« Le tourisme se porte mieux dans la nouvelle Égypte », peut-on lire sur la pancarte brandie par un manifestant place Tahrir. La célèbre animatrice de télévision américaine, Oprah Winfrey, a d’ailleurs accepté une invitation du ministère du Tourisme, « dans le cadre d’une campagne pour relancer le tourisme ». Elle doit présenter une émission en direct sur la place Tahrir du Caire, a rapporté la presse gouvernementale égyptienne. Peter Andrews/Reuters
Rare démarche de la part d'un responsable égyptien, M. Charaf a rejoint le rassemblement place Tahrir avant la grande prière hebdomadaire du vendredi, sous les acclamations. Une haie humaine a été formée pour lui permettre de passer parmi la foule.
Après la démission d'Ahmad Chafic jeudi, le Conseil suprême des forces armées, en charge du pays depuis la chute du président Hosni Moubarak sous la pression populaire, a annoncé son remplacement par M. Charaf, une personnalité populaire parmi les jeunes militants prodémocratie.La nomination de M. Charaf était destinée à calmer les manifestants, qui avaient continué à se rassembler place Tahrir pour exiger que le gouvernement soit purgé des éléments de l'ancien régime.
Constamment interrompu par des « Nous sommes avec vous », M. Charaf a déclaré : « Je vous en prie, vous avez fait quelque chose de grandiose et ensemble nous ferons plus. Ma tâche est lourde et cela nécessitera de la patience. »
De fait, la transition en Égypte accumule les défis. M. Charaf doit notamment commencer par former un nouveau gouvernement, à la composition délicate. Sur la sellette, les anciens barons de l'ère Moubarak comme le ministre des Affaires étrangères Ahmad Aboul Gheit, qui avaient réussi à se maintenir dans le cabinet Chafic et à survivre à un remaniement ministériel le 22 février. Le gouvernement est chargé de la gestion des affaires courantes depuis la démission de M. Moubarak.
L'institution militaire a suspendu la Constitution et dissous le Parlement, tout en assurant vouloir procéder à des réformes et à des élections libres permettant de revenir à un pouvoir civil dans un délai indicatif de six mois. Mais « les forces armées se retrouvent avec un lourd fardeau » face à des manifestations et des grèves qui se poursuivent, tandis que la police refuse d'assumer sa mission, s'inquiète l'éditorialiste du journal indépendant al-Chorouq, Salama Ahmad Salama. « L'armée doit ramener la situation à la normale, mais comment y parvenir ? » écrit M. Salama, qui fait partie d'un groupe de personnalités ayant rencontré récemment le conseil militaire pour analyser la situation du pays.
Le cadre de transition, tout juste ébauché par l'armée, est déjà soumis à critique.

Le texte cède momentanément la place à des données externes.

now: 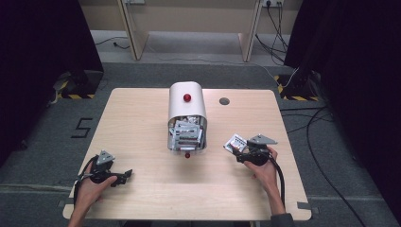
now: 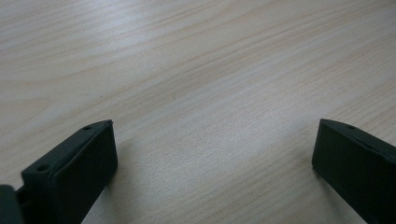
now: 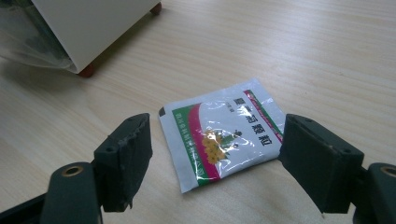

Les amendements constitutionnels proposés par une commission d'experts « répondent à des demandes anciennes de l'opposition et de la société civile, mais créent aussi de nouvelles incertitudes », estiment Nathan Brown et Michelle Dunne, du centre américain Carnegie. La limitation de toute présidence à deux mandats de quatre ans permet d'éviter l'écueil des réélections à vie, et l'assouplissement des règles de candidature va dans le sens démocratique souhaité, relèvent-ils. Mais ces experts s'interrogent sur l'interdiction de se présenter à la magistrature suprême pour tout candidat binational, ou marié à une étrangère, qui semble un barrage possible à des candidats émanant de la nombreuse communauté égyptienne expatriée.
L'absence de réforme du mode de scrutin, conjuguée avec la disparition de fait de l'ancien Parti national démocrate (PND), risque aussi de se traduire par un Parlement « disparate et dominé par des chefs locaux », ajoutent-ils.
Le calendrier suggéré par l'armée - un référendum constitutionnel le 19 mars, des législatives en juin et une présidentielle en août - est également jugé par certains opposants trop serré pour un pays où l'opposition est divisée et peu structurée, à l'exception du puissant mouvement des Frères musulmans.
La dégradation de la situation économique provoquée par les troubles et l'instabilité politique constitue un défi supplémentaire.